Most of all I would like to thank my familymy parents-in-law, John and Clare, my mother, Anne Barton, and my husband and three sons. This book is dedicated to them, with love.
Introduction: Waxworks
ON A SEPTEMBER DAY in 1973, Richard Dow, a caretaker at the Hollywood Wax Museum, started his workday as usual. I walked down the dark corridors to the back of the museum, and I reached behind a black curtain to turn on a sequence of spotlights, he told reporters afterward. It was then that he saw the demolished figure of Madame Tussaud. The more lights I switched on, the more damage I saw. I walked down one corridor and I tripped over the head of a mad scientist. Now feeling more than a little uneasy, Dow started to take stock of the damage. All in all, thirteen statues had been destroyed. These included: Jean Harlow, Vivien Leigh, Susan Hayward, Tyrone Power, Sony Bono, a couple of U.S. presidents, and Hedy Lamarr. Now we'll have to keep a security man on after hours, mused Spoony Singh, the museum owner. We used to have a watchman. We went through a string of them. But they complain of having to be there all alone with those wax figures. After a while some of them claimed they could see the figures moving. The break-in led the museum to take stock of its silent luminaries; sadly Hedy Lamarr did not make the cut. She was melted down and later replaced by Angelina Jolie as Lara Croft.

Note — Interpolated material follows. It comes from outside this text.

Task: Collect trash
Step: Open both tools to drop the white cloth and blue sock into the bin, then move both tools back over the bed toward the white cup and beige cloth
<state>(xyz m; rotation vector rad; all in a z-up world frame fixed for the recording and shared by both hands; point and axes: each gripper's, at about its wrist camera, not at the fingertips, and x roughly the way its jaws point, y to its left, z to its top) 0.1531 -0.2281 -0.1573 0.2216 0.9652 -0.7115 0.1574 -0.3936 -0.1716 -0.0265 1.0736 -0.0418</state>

If that break-in had occurred two or three decades later, the outcome for the Viennese actress, whose reputation derived from a brief, naked run through a wooded copse, followed by a swim, filmed by a long-forgotten Czech director for a 1930s European art film, might have been otherwise. When Hedy Lamarr arrived in America, her reputation preceded her. Few people had seen Ecstasy, the film that had made her famous. Fewer would later remember the plot of Ecstasy or their last glimpse (depending on which version they saw) of the character played by Hedwig Kiesler, as the eighteen-year-old was then called, on the station platform in the early hours of the morning, gently kissing her sleeping lover, folding her coat under his head, and walking away from him.